Brazil’s industrial output in August fell less than forecast by analysts, as production of parts and components rebounded.
Output in August fell 1.2 percent from the previous month after a 1.5 percent decline in July, the national statistics agency said in Rio de Janeiro. The third straight monthly decline was smaller than the median 1.6 percent drop forecast from 39 economists surveyed by Bloomberg. Industrial output fell 9 percent from the year before.
Industrial confidence and capacity utilization in Latin America’s largest nation have plunged to new lows as Brazil slides into its deepest recession in a quarter century. President Dilma Rousseff has yet to present a plan that convinces investors the economy will rebound, further discouraging investments.

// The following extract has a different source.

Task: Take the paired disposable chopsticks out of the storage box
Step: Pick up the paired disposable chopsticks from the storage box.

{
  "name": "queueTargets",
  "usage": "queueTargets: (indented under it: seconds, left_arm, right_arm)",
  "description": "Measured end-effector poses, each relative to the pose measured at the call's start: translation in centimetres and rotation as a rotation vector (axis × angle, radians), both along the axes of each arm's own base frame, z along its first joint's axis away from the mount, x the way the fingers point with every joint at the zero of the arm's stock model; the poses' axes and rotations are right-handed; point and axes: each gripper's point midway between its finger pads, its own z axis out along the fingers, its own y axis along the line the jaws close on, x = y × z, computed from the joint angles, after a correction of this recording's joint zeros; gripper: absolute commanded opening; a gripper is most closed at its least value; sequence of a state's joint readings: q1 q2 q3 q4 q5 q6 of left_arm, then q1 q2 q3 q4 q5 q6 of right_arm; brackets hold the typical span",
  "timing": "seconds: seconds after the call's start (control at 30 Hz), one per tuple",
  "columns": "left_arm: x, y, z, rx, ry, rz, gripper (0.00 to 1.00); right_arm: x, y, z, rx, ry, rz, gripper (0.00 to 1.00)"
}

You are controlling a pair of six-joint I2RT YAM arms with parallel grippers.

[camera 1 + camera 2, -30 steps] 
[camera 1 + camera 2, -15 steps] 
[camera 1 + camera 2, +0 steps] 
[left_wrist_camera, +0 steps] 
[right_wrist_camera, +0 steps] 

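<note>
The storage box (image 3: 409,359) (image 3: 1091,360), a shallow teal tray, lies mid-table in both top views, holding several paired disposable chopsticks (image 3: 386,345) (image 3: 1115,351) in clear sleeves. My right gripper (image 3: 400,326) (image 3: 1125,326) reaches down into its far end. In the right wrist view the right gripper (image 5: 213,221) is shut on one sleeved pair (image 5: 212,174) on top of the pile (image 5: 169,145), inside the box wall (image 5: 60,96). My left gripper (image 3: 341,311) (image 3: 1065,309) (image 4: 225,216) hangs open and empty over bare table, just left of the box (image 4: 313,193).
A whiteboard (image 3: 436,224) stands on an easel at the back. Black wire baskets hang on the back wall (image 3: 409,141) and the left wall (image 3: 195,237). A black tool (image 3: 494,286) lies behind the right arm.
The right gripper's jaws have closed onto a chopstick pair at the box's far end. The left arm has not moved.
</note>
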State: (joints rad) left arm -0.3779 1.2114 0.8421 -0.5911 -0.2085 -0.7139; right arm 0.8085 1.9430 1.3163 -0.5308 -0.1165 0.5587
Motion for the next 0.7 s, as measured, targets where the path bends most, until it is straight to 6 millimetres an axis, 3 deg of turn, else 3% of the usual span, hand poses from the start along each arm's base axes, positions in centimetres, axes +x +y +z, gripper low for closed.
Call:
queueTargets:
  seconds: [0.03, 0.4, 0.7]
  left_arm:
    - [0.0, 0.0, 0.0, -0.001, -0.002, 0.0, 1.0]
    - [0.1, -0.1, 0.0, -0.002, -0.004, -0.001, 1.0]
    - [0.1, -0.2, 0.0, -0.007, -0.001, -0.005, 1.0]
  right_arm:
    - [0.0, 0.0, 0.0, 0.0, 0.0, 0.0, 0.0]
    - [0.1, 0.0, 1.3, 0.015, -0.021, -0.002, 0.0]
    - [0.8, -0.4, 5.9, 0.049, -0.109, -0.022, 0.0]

“I have a hard time finding any good news out of this number, even though it was less weak than the market was expecting,” Italo Lombardi, senior Latin America economist at Standard Chartered Bank, said by telephone. “It’s pretty weak.”
Swap rates maturing in January 2017 fell 13 basis points to 15.64 percent at 9:51 a.m. local time. The real gained 0.3 percent to 3.9978 per U.S. dollar. It has weakened 34 percent this year, the most among 24 emerging-market currencies tracked by Bloomberg.
Output of capital goods in August, a barometer of investment, fell 7.6 percent, the statistics institute said. Production of intermediate goods rose 0.2 percent, which may account for the upside surprise, Lombardi said. Of the 24 industries surveyed by the institute, production fell in 14.